** Exercise directions **
The whole listing below should be retyped exactly, without any images.

** Data extract **

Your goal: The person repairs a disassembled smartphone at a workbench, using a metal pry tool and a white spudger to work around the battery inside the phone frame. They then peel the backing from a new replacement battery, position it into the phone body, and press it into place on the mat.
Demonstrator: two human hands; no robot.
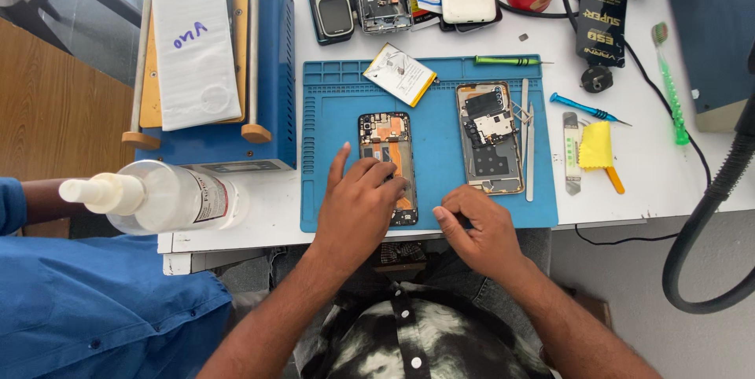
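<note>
1. The opened black phone with its orange inner frame (388, 160) lies near the middle of the blue rubber work mat (338, 104).
2. The left hand (358, 207) rests on the phone's lower half — fingers loosely spread.
3. The right hand (476, 227) sits curled at the mat's front edge, just right of the phone — holding nothing I can make out.

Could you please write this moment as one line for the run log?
left hand: resting on opened phone | right hand: curled on blue mat, holding nothing visible | second opened phone: untouched
</note>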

** Solution to the problem **
Your goal: The person repairs a disassembled smartphone at a workbench, using a metal pry tool and a white spudger to work around the battery inside the phone frame. They then peel the backing from a new replacement battery, position it into the phone body, and press it into place on the mat.
Demonstrator: two human hands; no robot.
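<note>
1. The opened black phone with its orange inner frame (388, 160) lies near the middle of the blue rubber work mat (338, 104).
2. The left hand (358, 207) rests on the phone's lower half — fingers loosely spread.
3. The right hand (476, 227) sits curled at the mat's front edge, just right of the phone — holding nothing I can make out.

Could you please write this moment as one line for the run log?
left hand: resting on opened phone | right hand: curled on blue mat, holding nothing visible | second opened phone: untouched
</note>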

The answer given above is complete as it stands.